# Work to complete
Look through the entries below and extract exactly the lines from the one containing "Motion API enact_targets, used" through the one containing "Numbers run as", ends included.

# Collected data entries
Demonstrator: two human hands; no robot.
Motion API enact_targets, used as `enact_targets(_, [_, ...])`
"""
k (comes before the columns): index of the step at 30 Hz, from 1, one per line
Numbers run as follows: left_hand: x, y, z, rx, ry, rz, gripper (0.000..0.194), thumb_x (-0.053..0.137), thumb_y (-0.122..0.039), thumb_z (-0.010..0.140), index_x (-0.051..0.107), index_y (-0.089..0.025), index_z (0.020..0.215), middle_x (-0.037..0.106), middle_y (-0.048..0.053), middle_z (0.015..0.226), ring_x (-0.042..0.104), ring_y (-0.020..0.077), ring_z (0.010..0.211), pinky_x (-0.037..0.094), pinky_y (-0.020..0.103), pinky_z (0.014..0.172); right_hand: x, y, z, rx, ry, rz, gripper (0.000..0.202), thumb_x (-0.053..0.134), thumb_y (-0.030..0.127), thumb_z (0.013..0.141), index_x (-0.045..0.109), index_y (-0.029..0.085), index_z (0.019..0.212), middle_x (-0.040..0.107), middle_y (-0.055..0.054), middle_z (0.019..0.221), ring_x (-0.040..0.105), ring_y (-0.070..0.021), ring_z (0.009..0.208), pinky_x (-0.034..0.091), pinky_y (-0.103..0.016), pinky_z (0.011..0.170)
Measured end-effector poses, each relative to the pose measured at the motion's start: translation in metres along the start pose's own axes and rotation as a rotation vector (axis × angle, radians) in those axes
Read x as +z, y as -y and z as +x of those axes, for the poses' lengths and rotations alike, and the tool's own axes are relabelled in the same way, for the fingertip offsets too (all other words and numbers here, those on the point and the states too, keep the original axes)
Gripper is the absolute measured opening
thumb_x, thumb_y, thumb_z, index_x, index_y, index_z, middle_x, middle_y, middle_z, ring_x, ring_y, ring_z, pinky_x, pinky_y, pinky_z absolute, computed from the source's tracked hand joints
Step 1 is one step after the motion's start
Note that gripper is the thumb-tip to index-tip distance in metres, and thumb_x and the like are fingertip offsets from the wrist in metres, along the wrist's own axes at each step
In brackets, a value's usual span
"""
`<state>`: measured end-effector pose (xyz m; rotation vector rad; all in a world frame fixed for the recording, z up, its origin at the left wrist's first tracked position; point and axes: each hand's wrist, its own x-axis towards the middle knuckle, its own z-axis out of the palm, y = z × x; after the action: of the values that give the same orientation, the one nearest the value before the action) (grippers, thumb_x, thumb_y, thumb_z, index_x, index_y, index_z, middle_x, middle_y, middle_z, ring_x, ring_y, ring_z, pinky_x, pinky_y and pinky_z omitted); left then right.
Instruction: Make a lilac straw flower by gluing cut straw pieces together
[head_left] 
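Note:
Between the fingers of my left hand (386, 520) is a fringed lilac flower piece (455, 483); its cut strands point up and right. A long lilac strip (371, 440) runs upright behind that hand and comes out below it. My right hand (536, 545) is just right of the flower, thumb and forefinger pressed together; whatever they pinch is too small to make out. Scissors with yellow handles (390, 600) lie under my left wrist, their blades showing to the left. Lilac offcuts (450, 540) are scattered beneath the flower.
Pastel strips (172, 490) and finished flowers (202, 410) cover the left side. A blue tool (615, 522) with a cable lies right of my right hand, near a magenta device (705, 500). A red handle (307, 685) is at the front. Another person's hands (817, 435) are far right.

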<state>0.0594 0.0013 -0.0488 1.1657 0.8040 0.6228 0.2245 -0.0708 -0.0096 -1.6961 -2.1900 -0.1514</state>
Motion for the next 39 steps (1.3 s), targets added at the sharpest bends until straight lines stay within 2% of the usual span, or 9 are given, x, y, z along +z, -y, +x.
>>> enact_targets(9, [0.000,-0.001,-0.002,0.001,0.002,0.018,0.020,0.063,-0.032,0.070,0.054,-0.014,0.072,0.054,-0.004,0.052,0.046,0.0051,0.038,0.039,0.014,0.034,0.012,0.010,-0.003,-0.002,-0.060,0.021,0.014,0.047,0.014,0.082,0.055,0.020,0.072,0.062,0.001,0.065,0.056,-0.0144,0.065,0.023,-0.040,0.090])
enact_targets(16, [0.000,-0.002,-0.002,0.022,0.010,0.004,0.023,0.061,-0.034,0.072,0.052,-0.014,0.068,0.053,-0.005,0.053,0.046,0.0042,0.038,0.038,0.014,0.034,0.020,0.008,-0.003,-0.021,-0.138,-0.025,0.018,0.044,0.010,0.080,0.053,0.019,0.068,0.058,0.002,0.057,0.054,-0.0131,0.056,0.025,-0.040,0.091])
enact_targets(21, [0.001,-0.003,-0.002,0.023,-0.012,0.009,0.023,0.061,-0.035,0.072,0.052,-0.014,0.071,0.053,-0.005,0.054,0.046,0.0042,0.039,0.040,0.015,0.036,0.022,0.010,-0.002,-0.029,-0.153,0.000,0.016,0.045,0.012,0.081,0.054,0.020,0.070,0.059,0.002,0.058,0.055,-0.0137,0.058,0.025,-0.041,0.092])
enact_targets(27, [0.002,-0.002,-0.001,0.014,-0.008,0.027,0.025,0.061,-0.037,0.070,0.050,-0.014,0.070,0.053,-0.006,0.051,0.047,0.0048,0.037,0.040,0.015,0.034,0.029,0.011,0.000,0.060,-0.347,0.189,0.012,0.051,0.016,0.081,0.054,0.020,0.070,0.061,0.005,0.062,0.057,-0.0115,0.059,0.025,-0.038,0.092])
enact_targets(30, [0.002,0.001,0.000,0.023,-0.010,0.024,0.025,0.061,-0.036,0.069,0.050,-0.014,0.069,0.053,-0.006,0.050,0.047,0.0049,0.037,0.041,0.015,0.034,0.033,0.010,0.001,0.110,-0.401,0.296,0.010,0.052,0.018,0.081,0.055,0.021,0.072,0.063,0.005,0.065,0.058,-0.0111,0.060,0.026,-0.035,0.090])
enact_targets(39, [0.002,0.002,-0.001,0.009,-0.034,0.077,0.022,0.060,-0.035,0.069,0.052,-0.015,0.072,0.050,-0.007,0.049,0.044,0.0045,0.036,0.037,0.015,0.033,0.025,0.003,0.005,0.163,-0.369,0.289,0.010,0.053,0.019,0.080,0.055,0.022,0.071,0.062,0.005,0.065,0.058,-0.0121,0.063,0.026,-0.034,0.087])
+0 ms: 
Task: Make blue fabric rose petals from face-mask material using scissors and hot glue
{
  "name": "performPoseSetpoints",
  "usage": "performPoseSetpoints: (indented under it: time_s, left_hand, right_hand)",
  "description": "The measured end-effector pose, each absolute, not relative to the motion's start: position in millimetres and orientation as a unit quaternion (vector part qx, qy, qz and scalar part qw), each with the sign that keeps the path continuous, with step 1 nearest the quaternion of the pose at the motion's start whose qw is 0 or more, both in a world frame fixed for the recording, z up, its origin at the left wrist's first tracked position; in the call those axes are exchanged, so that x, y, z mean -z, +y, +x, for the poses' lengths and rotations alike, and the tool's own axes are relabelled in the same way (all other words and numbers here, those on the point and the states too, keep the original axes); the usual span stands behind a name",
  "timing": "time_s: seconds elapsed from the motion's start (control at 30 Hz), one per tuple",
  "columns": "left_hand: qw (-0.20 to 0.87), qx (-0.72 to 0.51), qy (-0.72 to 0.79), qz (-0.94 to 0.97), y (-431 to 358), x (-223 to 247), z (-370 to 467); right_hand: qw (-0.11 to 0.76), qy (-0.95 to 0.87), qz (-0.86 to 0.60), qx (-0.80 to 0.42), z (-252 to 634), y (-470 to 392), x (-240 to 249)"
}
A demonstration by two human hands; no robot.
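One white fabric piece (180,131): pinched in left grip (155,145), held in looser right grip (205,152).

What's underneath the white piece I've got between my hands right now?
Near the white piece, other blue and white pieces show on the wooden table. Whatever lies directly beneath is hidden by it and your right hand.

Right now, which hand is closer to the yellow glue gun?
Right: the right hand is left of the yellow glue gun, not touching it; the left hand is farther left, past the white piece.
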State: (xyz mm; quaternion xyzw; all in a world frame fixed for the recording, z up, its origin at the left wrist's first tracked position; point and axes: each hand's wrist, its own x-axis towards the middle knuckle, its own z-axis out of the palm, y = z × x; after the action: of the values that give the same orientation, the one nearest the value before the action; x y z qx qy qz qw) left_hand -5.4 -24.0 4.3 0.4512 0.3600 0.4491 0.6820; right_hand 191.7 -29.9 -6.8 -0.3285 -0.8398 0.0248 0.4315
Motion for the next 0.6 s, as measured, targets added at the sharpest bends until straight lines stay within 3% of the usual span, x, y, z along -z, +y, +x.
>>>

# Result
Motion API enact_targets, used as `enact_targets(_, [_, ...])`
"""
k (comes before the columns): index of the step at 30 Hz, from 1, one per line
Numbers run as follows: left_hand: x, y, z, rx, ry, rz, gripper (0.000..0.194), thumb_x (-0.053..0.137), thumb_y (-0.122..0.039), thumb_z (-0.010..0.140), index_x (-0.051..0.107), index_y (-0.089..0.025), index_z (0.020..0.215), middle_x (-0.037..0.106), middle_y (-0.048..0.053), middle_z (0.015..0.226), ring_x (-0.042..0.104), ring_y (-0.020..0.077), ring_z (0.010..0.211), pinky_x (-0.037..0.094), pinky_y (-0.020..0.103), pinky_z (0.014..0.172); right_hand: x, y, z, rx, ry, rz, gripper (0.000..0.202), thumb_x (-0.053..0.134), thumb_y (-0.030..0.127), thumb_z (0.013..0.141), index_x (-0.045..0.109), index_y (-0.029..0.085), index_z (0.019..0.212), middle_x (-0.040..0.107), middle_y (-0.055..0.054), middle_z (0.019..0.221), ring_x (-0.040..0.105), ring_y (-0.070..0.021), ring_z (0.009..0.208), pinky_x (-0.034..0.091), pinky_y (-0.103..0.016), pinky_z (0.011..0.170)

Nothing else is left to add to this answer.